AWS Glue is a cloud service that prepares data for analysis through automated extract, transform and load (ETL) processes.
The service can automatically find an enterprise's structured or unstructured data when it is stored within data lakes in Amazon Simple Storage Service (S3), data warehouses in Amazon Redshift and other databases that are part of the Amazon Relational Database Service. Glue also supports MySQL, Oracle, Microsoft SQL Server and PostgreSQL databases that run on Amazon Elastic Compute Cloud (EC2) instances in an Amazon Virtual Private Cloud.
The service then profiles data in its Glue Data Catalog, which is a metadata repository for all data assets that contains details such as table definition, location and other attributes. A team can also use the Glue Data Catalog as an alternative to Apache Hive Metastore for Amazon Elastic MapReduce applications.
To pull metadata into the Data Catalog, the service uses Glue crawlers, which scan data stores and extract schema and other attributes. An IT professional can customize crawlers as needed.
After data is cataloged, it is searchable and ready for ETL jobs. AWS Glue includes an ETL script recommendation system to create Python and Spark (PySpark) code, as well as an ETL library to execute jobs. A developer can write ETL code via the Glue custom library, or write PySpark code via the AWS Glue Console script editor.
A developer can also import custom PySpark code or libraries. The developer can also upload code for existing ETL jobs to an S3 bucket, then create a new Glue job to process the code. AWS also provides sample code for Glue in a GitHub repository.
Schedule, orchestrate ETL jobs
AWS Glue jobs can execute on a schedule. A developer can schedule ETL jobs at a minimum of five-minute intervals. AWS Glue cannot handle streaming data.

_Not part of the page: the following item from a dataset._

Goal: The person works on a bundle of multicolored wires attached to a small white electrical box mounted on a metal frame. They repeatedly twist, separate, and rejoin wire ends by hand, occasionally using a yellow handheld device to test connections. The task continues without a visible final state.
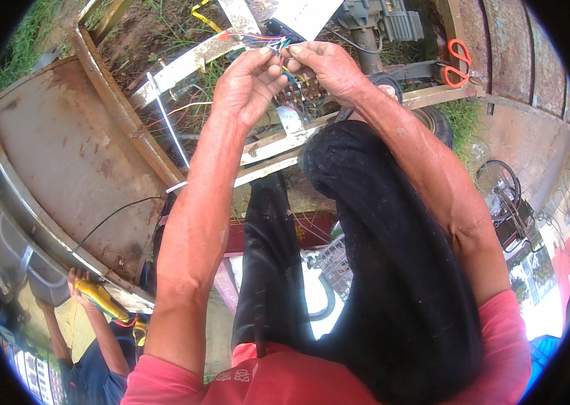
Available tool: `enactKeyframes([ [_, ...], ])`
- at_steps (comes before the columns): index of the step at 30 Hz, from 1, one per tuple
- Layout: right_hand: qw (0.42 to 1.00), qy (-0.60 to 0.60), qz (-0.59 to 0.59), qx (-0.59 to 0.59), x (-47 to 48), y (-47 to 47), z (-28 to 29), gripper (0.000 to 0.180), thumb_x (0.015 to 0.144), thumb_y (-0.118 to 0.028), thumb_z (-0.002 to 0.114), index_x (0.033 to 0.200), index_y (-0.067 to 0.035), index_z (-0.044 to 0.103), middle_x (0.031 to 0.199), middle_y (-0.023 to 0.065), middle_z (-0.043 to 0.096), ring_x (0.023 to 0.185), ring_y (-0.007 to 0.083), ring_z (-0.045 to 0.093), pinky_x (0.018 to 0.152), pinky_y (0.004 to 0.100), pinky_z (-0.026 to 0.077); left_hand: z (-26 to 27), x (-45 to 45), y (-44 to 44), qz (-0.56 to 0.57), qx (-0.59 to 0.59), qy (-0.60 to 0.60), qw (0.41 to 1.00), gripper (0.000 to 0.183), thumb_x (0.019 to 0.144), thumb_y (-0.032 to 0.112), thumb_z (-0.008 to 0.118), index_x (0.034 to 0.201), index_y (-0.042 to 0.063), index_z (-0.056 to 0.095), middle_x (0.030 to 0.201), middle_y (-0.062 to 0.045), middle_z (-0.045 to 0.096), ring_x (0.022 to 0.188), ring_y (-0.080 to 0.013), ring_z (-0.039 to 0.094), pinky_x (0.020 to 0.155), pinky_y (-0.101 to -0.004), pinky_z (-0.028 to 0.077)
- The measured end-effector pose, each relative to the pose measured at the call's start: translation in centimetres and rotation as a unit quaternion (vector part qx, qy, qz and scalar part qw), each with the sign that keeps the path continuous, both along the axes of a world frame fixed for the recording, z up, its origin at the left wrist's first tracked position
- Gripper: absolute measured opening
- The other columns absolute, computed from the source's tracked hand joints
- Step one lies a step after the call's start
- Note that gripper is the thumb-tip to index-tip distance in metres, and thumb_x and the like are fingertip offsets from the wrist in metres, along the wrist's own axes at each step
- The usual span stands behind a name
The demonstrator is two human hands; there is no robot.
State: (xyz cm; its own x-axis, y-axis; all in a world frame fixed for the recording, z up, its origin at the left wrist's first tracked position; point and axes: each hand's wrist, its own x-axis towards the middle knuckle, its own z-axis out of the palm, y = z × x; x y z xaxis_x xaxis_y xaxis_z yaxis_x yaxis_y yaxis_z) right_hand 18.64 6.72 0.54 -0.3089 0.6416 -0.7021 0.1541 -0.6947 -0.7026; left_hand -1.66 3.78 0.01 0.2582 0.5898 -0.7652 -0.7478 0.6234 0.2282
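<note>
My left hand and my right hand meet over a metal vehicle frame, thumbs and forefingers pinching thin coloured wires. The exact wire ends are hidden by my fingertips. Just beyond my fingers sits a black finned box, partly under a white sheet or panel that bears writing. More coloured leads run left along a white-painted frame bar. Below my fingers is a cluster of brown terminals with wires on it.
Orange-handled scissors hang over the frame's right end. A grey motor-like unit stands beyond my right hand. A rusty sheet-metal panel lies left. At lower left, another person's hand is at a yellow meter-like device. A bicycle wheel shows right.
</note>
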Motion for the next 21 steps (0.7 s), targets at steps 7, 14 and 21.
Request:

If a dev team prefers to orchestrate its workloads, the service allows scheduled, on-demand and job completion triggers. A scheduled trigger executes jobs at specified intervals, while an on-demand trigger executes when prompted by the user. With a job completion trigger, single or multiple jobs can execute when a job finishes. These jobs can trigger at the same time or sequentially, and they can also trigger from an outside service, such as AWS Lambda.
AWS Glue pricing
AWS charges users a monthly fee to store and access metadata in the Glue Data Catalog. There is also a per-second charge with AWS Glue pricing, with a minimum of 10 minutes, for ETL job and crawler execution. AWS also includes a per-second charge to connect to a development environment for interactive development.